— TASK INSTRUCTIONS —
Look through the lines below and extract any with the word "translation".
↓
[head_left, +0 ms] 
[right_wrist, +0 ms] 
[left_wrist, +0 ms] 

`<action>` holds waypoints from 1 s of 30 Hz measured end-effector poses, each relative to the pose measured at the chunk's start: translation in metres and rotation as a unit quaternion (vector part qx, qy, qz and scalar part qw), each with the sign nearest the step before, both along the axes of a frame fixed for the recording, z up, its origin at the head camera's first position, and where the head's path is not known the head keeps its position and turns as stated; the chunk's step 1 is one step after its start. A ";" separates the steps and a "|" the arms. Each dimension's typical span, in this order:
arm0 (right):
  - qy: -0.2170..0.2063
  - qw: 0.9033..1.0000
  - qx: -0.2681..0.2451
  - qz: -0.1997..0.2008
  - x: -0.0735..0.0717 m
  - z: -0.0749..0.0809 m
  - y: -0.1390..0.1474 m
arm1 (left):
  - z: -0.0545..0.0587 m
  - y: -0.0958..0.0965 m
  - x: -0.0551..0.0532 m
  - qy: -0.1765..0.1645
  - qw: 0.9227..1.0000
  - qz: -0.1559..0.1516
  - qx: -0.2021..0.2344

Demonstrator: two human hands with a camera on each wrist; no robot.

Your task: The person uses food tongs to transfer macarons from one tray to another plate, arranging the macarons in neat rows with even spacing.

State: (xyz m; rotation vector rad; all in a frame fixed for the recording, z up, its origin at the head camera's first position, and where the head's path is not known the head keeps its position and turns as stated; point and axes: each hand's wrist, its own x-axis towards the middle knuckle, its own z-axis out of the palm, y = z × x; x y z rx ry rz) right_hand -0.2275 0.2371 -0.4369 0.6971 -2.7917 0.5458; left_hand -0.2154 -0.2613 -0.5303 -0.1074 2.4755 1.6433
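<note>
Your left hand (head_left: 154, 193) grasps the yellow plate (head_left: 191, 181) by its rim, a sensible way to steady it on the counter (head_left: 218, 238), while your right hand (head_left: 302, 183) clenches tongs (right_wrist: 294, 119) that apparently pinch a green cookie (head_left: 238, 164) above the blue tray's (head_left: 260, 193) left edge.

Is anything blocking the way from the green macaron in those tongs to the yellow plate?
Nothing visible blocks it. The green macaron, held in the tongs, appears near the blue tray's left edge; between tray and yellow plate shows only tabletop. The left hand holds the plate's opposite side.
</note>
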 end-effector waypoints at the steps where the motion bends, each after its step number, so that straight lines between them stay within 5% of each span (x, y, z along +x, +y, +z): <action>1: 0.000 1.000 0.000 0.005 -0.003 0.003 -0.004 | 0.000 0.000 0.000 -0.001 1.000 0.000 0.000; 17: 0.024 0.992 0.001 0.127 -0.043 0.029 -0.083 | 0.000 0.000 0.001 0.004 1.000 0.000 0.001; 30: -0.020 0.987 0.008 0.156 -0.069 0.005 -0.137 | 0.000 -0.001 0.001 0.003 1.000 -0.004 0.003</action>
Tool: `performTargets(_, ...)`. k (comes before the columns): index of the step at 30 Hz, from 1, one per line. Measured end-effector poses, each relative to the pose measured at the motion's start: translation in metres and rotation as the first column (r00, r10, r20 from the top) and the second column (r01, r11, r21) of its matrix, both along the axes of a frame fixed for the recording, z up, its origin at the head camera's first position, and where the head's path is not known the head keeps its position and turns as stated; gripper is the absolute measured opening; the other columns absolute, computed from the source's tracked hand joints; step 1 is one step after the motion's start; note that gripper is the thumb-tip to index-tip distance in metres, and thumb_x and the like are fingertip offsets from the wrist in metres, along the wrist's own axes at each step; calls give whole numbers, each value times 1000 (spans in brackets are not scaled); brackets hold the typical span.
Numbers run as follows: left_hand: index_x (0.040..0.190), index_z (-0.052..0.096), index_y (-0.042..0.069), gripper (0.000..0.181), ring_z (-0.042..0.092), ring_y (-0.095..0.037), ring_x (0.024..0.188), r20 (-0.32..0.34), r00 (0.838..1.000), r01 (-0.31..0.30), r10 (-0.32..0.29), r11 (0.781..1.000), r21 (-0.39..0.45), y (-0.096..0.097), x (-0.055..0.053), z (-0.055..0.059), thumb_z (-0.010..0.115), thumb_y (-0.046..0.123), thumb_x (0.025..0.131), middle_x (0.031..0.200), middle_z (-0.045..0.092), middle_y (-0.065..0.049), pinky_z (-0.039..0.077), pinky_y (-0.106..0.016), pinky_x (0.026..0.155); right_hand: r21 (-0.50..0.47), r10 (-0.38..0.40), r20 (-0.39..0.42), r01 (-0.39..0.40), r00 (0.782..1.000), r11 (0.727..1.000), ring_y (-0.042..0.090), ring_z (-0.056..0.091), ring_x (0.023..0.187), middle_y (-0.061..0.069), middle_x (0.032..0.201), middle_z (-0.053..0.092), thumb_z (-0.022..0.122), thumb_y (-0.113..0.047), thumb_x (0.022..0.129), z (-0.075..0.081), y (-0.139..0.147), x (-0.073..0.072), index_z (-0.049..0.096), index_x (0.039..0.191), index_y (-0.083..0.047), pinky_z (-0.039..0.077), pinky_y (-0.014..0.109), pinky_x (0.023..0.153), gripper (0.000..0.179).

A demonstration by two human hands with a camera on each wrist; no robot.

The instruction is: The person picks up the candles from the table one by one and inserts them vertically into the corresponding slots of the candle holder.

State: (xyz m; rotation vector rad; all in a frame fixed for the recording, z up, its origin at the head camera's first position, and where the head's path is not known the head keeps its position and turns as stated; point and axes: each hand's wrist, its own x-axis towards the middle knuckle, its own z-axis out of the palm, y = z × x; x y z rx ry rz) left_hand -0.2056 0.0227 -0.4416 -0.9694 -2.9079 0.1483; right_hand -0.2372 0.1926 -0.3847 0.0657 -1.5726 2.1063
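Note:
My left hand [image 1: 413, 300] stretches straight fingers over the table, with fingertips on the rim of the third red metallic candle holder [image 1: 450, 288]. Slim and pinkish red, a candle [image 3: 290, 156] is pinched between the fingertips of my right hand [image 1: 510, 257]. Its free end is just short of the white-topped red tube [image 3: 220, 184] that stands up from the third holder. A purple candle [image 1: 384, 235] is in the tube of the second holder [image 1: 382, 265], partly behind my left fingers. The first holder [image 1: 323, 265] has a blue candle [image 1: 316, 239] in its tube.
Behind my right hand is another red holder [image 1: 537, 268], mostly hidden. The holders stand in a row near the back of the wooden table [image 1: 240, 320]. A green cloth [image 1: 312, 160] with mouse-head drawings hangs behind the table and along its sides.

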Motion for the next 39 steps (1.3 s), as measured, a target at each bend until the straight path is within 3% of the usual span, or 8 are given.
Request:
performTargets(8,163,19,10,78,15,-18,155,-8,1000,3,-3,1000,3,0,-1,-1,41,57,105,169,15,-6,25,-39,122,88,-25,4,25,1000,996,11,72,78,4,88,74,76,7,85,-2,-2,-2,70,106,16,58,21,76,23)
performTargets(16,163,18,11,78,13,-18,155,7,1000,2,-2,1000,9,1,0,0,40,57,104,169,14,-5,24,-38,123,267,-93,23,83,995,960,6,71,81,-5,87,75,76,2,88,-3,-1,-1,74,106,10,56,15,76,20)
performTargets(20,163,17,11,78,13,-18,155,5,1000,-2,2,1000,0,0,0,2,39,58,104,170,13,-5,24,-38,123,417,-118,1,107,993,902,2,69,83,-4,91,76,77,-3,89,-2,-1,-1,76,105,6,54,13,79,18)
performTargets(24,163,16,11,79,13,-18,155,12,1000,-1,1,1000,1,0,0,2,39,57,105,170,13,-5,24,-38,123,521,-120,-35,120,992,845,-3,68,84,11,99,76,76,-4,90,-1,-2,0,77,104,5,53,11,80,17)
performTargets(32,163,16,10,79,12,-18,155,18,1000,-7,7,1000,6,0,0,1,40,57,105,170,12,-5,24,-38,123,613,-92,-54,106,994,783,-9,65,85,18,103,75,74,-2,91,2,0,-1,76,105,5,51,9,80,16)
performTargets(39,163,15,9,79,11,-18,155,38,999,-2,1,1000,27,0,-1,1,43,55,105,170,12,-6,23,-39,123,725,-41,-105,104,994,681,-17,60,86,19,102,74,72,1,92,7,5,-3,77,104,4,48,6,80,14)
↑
— OUTPUT —
`<action>` holds waypoints from 1 s of 30 Hz measured end-effector poses, each relative to the pose measured at the chunk's start: translation in metres and rotation as a unit quaternion (vector part qx, qy, qz and scalar part qw), each with the sign nearest the step before, both along the axes of a frame fixed for the recording, z up, its origin at the head camera's first position, and where the head's path is not known the head keeps its position and turns as stated; the chunk's step 1 is one step after its start. A ";" separates the steps and a "|" the arms. Each dimension's typical span, in this order:
Tool: `performTargets(_, ...)`. k (comes before the columns): index of the step at 30 Hz, from 1, one per line. Measured end-effector poses, each relative to the pose measured at the motion's start: translation in metres and rotation as the first column (r00, r10, r20 from the top) and the second column (r01, r11, r21) of its matrix, both along the axes of a frame fixed for the recording, z up, its origin at the head camera's first position, and where the head's path is not known the head keeps its position and turns as stated; gripper is the absolute measured opening; the other columns absolute, computed from the source's tracked hand joints; step 1 is one step after the motion's start; note that gripper is the thumb-tip to index-tip distance in metres, and thumb_x and the like are fingertip offsets from the wrist in metres, along the wrist's own axes at each step; calls give whole numbers, each value times 1000 (spans in brackets are not scaled); brackets hold the typical span.

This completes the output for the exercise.